**Exercise directions**
Lines of the listing below that contain the string "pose" are to be returned.

**Input data**

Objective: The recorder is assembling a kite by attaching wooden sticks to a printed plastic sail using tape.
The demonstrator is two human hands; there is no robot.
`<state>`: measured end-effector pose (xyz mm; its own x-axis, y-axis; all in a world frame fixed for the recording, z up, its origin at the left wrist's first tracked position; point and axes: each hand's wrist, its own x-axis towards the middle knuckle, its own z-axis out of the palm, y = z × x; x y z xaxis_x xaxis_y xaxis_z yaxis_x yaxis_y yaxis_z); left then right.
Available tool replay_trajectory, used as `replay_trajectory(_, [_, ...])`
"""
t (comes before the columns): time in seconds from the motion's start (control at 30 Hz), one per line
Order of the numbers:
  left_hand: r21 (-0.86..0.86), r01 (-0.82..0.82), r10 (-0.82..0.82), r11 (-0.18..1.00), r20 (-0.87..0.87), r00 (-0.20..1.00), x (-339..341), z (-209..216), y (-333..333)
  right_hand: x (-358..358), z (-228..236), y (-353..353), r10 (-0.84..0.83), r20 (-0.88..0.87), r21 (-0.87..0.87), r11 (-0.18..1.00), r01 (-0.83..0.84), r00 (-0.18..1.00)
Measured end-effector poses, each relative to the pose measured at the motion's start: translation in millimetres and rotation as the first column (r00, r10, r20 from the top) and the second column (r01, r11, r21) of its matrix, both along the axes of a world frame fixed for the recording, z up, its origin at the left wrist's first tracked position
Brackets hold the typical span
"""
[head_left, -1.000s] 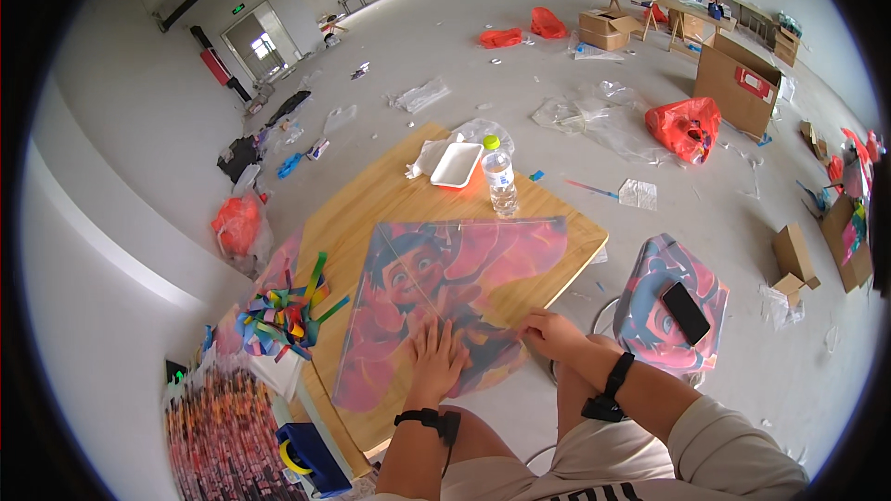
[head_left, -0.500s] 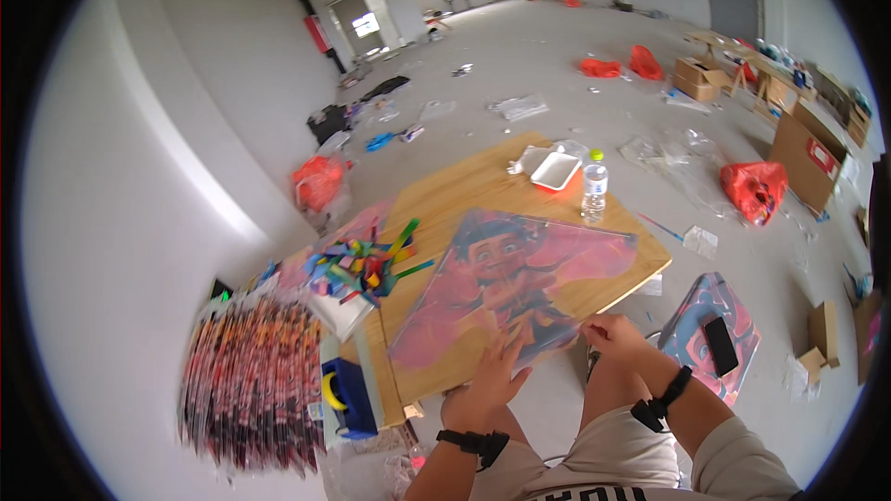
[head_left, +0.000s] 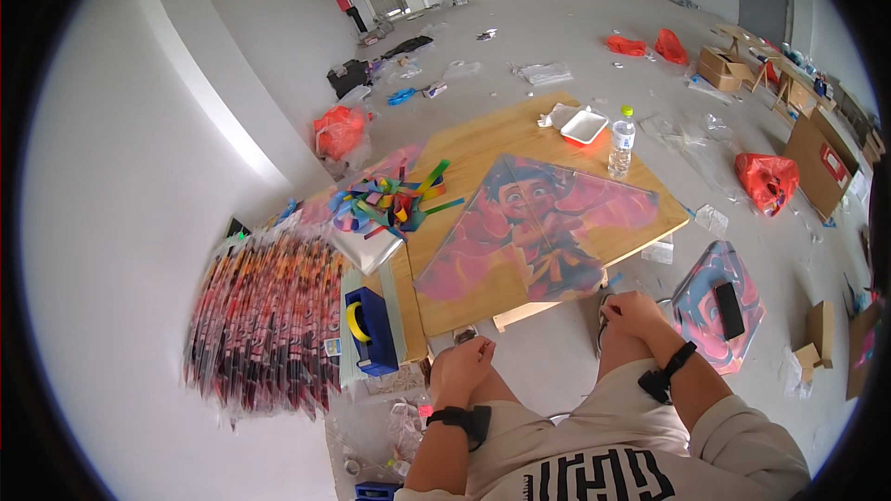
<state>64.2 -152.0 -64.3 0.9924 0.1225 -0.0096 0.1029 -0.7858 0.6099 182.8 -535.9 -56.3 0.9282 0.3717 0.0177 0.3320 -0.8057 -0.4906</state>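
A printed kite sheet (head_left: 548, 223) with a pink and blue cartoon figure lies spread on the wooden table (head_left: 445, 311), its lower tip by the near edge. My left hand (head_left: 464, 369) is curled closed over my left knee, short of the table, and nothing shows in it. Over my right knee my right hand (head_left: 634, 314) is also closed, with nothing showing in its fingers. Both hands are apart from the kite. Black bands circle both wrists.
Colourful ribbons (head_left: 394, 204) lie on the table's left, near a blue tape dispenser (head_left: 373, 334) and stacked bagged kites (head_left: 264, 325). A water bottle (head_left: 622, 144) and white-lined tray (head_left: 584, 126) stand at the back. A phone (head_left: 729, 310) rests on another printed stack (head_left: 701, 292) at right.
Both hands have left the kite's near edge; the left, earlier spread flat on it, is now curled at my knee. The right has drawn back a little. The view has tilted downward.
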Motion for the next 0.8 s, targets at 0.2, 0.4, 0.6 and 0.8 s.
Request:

**Response**
`<state>`: measured end-effector pose (xyz mm; its own x-axis, y-axis; all in a world frame fixed for the recording, z up, its origin at the left wrist's first tracked position; point and axes: each hand's wrist, its own x-axis towards the middle knuckle, its own z-axis out of the palm, y = z × x; x y z xaxis_x xaxis_y xaxis_z yaxis_x yaxis_y yaxis_z); left then right.
Measured end-effector poses, each relative to the pose measured at the motion's start: translation in millimetres and rotation as the first column (r00, r10, r20 from the top) and the second column (r01, r11, r21) of its matrix, both along the axes of a world frame fixed for the recording, z up, its origin at the left wrist's first tracked position

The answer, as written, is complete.